* [Try it]:
What you return should be the lines from the one with "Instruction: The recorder" through the one with "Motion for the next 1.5" in the data below, reproduced exactly with both ends, and no pictures at all.

* [Dataset items]:
_ _ _ _ _

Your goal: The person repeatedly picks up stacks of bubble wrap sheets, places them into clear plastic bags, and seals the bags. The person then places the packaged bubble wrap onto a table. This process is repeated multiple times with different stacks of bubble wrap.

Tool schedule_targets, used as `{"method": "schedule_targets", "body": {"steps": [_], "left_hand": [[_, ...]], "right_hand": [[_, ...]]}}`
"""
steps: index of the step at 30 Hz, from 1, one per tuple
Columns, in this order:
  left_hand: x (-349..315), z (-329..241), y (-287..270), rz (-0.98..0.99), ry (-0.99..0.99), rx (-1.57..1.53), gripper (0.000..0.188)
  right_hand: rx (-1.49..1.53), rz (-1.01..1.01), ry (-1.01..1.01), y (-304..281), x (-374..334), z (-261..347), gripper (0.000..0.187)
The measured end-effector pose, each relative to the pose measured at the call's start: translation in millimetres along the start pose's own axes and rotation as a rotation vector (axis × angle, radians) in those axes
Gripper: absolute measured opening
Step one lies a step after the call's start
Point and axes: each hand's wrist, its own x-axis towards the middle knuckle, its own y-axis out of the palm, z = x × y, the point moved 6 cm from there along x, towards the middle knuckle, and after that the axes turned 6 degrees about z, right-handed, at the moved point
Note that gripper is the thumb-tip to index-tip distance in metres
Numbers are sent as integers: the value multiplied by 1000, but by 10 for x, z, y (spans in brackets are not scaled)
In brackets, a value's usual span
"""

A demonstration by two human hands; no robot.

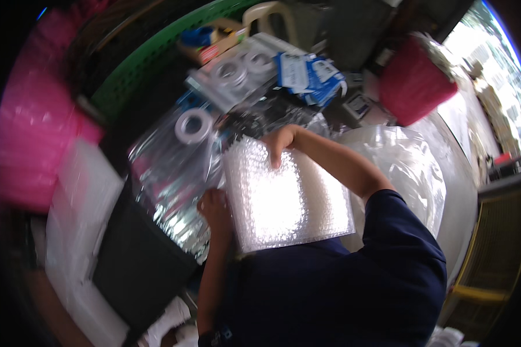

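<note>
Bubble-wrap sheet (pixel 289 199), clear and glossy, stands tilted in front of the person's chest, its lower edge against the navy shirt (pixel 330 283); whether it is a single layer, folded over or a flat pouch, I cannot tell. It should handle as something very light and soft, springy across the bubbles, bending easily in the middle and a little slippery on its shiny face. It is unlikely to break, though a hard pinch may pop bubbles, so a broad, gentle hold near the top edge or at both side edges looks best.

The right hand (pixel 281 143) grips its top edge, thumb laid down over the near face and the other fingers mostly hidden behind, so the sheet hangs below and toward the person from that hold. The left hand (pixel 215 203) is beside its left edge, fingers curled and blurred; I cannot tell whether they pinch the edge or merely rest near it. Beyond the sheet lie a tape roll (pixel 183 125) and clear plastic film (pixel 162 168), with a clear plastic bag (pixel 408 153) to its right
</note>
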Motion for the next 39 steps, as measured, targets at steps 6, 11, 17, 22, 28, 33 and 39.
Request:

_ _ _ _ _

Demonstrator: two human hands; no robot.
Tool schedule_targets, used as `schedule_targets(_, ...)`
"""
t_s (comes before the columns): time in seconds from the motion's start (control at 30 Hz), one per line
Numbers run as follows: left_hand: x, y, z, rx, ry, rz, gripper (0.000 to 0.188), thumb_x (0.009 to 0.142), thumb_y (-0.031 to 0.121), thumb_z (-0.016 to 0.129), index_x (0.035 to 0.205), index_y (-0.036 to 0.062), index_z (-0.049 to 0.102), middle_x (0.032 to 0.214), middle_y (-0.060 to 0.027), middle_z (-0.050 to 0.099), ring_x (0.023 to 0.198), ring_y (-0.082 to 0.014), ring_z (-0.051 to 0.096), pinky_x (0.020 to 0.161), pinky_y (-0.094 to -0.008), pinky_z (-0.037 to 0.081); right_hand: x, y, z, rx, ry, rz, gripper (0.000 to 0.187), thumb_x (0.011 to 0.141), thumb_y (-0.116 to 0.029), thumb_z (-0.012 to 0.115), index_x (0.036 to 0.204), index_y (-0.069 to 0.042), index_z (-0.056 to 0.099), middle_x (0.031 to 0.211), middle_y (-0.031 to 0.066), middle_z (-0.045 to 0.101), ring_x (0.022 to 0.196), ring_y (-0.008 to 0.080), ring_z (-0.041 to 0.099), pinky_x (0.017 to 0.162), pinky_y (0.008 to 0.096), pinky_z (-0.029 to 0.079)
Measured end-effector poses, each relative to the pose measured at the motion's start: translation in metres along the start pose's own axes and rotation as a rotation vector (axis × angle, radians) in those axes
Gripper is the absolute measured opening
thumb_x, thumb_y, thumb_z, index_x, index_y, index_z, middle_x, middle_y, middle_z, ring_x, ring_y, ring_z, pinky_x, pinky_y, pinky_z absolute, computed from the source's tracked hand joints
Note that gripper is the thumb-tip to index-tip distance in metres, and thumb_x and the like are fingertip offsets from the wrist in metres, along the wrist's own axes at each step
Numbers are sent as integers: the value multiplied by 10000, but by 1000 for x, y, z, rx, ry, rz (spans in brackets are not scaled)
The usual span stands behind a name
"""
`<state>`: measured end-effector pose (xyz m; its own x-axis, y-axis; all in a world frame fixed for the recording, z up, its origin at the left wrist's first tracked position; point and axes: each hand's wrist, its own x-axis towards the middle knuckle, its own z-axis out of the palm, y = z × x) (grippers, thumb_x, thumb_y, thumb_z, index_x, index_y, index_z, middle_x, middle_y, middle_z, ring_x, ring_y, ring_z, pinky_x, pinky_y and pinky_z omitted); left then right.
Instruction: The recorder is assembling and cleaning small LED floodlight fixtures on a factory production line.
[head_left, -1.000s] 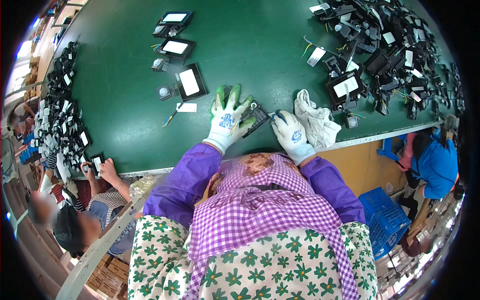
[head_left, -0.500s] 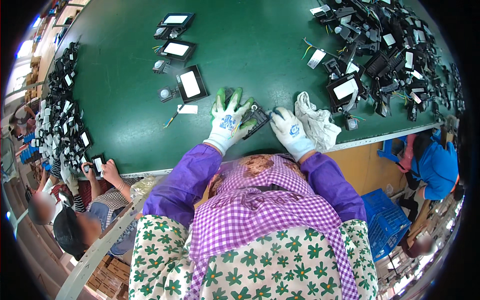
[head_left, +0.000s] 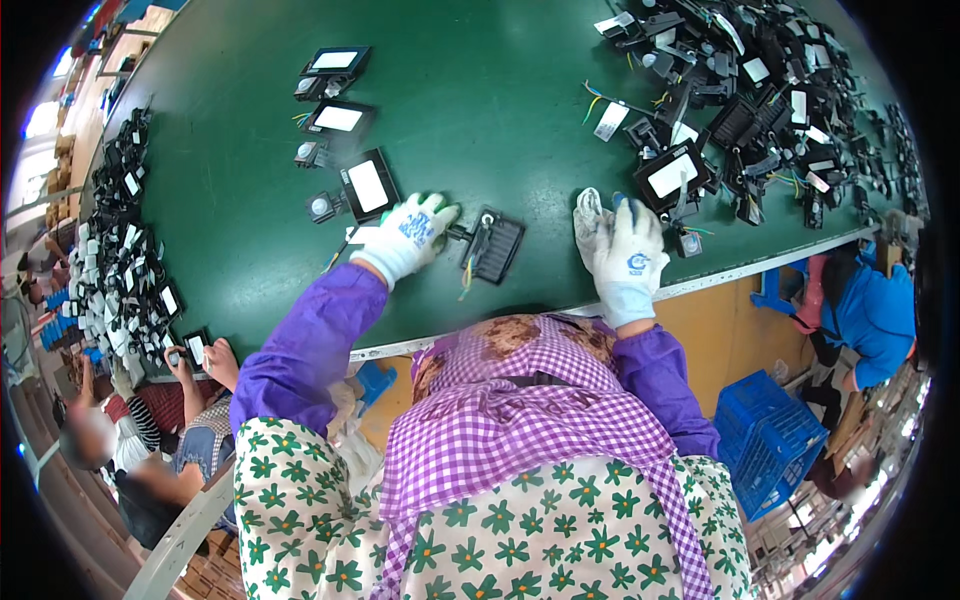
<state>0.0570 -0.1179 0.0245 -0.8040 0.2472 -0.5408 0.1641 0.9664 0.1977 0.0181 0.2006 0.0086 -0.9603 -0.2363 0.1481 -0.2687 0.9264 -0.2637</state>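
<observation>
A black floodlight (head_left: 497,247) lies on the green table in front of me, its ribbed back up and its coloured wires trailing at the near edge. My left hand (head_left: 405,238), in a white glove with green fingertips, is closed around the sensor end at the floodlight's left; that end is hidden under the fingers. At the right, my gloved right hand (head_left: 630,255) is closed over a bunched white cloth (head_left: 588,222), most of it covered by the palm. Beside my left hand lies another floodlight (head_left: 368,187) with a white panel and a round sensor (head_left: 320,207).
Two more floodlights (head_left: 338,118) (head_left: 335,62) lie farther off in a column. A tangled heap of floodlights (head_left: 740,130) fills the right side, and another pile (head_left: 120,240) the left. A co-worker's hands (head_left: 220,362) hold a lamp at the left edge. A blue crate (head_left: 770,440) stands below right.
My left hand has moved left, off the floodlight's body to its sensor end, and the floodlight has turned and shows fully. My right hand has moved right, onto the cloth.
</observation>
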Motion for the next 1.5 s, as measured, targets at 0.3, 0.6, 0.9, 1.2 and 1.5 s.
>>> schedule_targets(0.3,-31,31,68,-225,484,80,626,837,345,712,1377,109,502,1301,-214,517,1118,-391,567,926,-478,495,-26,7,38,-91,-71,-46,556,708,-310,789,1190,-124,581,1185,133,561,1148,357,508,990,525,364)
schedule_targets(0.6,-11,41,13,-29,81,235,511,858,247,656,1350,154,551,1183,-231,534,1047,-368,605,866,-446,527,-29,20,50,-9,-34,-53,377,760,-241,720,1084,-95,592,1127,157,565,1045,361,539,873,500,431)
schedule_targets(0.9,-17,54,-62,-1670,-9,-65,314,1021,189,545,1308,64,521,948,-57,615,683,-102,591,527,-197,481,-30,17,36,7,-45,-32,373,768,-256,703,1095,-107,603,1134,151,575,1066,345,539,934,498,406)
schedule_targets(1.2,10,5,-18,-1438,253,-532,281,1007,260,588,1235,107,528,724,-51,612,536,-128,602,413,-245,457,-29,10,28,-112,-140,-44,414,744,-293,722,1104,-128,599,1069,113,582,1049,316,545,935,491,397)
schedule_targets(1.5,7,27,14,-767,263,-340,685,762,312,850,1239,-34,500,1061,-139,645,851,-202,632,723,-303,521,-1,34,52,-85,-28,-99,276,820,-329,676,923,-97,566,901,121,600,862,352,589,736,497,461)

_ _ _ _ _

* [Task output]:
Instruction: The recorder is assembling and cleaning small LED floodlight fixtures on a factory production line.
[head_left, -1.000s] 
[head_left, -0.500s] 
[head_left, +0.000s] 
<state>0.0570 -0.1179 0.0245 -0.8040 0.2472 -0.5408 0.1641 0.9664 0.1977 0.0181 0.2006 0.0086 -0.9603 -0.2363 0.1481 -0.2687 0.9264 -0.2637</state>
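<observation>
A black floodlight (head_left: 497,247) lies on the green table in front of me, its ribbed back up and its coloured wires trailing at the near edge. My left hand (head_left: 405,238), in a white glove with green fingertips, is closed around the sensor end at the floodlight's left; that end is hidden under the fingers. At the right, my gloved right hand (head_left: 630,255) is closed over a bunched white cloth (head_left: 588,222), most of it covered by the palm. Beside my left hand lies another floodlight (head_left: 368,187) with a white panel and a round sensor (head_left: 320,207).
Two more floodlights (head_left: 338,118) (head_left: 335,62) lie farther off in a column. A tangled heap of floodlights (head_left: 740,130) fills the right side, and another pile (head_left: 120,240) the left. A co-worker's hands (head_left: 220,362) hold a lamp at the left edge. A blue crate (head_left: 770,440) stands below right.
My left hand has moved left, off the floodlight's body to its sensor end, and the floodlight has turned and shows fully. My right hand has moved right, onto the cloth.
</observation>
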Motion for the next 1.5 s, as measured, targets at 0.3, 0.6, 0.9, 1.2 and 1.5 s.

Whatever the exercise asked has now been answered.